Science and Strength Training
A group of researchers recently completed something called a ‘meta-analysis’. That sort of project looks at a range of studies that were all conducted on a similar topic to see if there is any consistent pattern in the data.
In this one, the authors looked at over 30 clinical trials. Those 30 clinical trials had enrolled over 1,800 people. And what they found was incredibly encouraging for those who struggled with anxiety and depression.
Specifically, trial participants who were suffering from mild to moderate depression saw ‘significant’ reductions in the negative symptoms associated with clinically diagnosed depression. This benefit came at a fairly insignificant ‘cost’ as well. Those who saw the benefits did resistance training just two or more times a week, compared to those who did less than that.
The really encouraging sign was that even those with more significant symptoms saw the benefits of a relatively mild change in their exercise behaviour.
The key takeaways from the study are also interesting.

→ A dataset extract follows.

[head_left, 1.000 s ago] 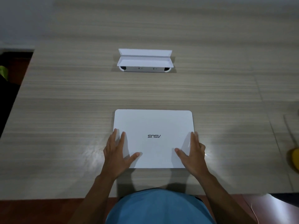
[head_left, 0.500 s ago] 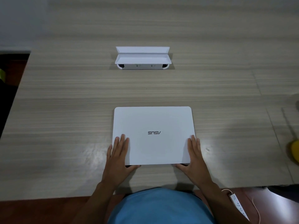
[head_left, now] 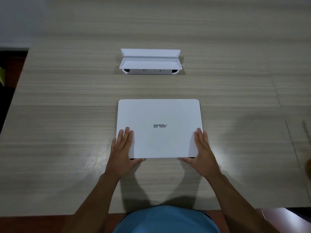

It suggests that strength training should be a ‘baseline’ addition to any program to help treat the symptoms of depression. It does not rule out other treatments like speaking with a training mental health professional or being prescribed medication. But it does suggest that any treatment can be ‘turbocharged’ with the addition of this simple lifestyle change.
Follow-Ups and Tweaks
Follow-up studies have looked at how the strength and resistance training part can be tailored to give the maximum benefit, with the lowest possible burden on the person. For example, many people avoid strength and resistance training because they find it daunting or too complicated.
As a result, programs that are simpler, easy to understand and quick to implement with low amounts of equipment would seem to be better.
An Irish University looked at exactly this problem. Instead of a complicated regimen involving multiple pieces of equipment, they designed a program that had some of the most easily recognised and learned moves: squats, lunches, crunches and simple dumbbell movements.
At the end of eight weeks, the group that did this simple routine reported anxiety levels 20% lower than the group that didn’t do any strength exercise. Interestingly, the benefit was also reported as greater than the benefits that came from purely aerobic exercise.
Another interesting finding was that the strength training did not have to result in the participants getting physically stronger or bigger in order to get the mental benefits. While those beneficial outcomes might still occur, it’s encouraging to learn that the mental benefits of the training happen regardless of the physical outcomes.
In addition, some study participants reported that the sense of pride and satisfaction that came from increasing the amount that they lifted, from having a consistent routine, or from learning a new skill all contributed to their improved mood. So it’s not just simply the chemical reactions that work in favour of the mood boosting properties of strength training; it’s also the self-confidence and skill development that helps.
When exercise is for physical reasons, it’s easy to see the benefits. But when it’s to improve our mental fitness, the improvements in how we feel are not only evident; they are backed by science. Exercise, and specifically strength training, has been the subject of increased research focus. And the results seem to consistently point in the same direction: there are measurable, repeatable mood-boosting properties to consistent strength training for those who suffer from anxiety and depression.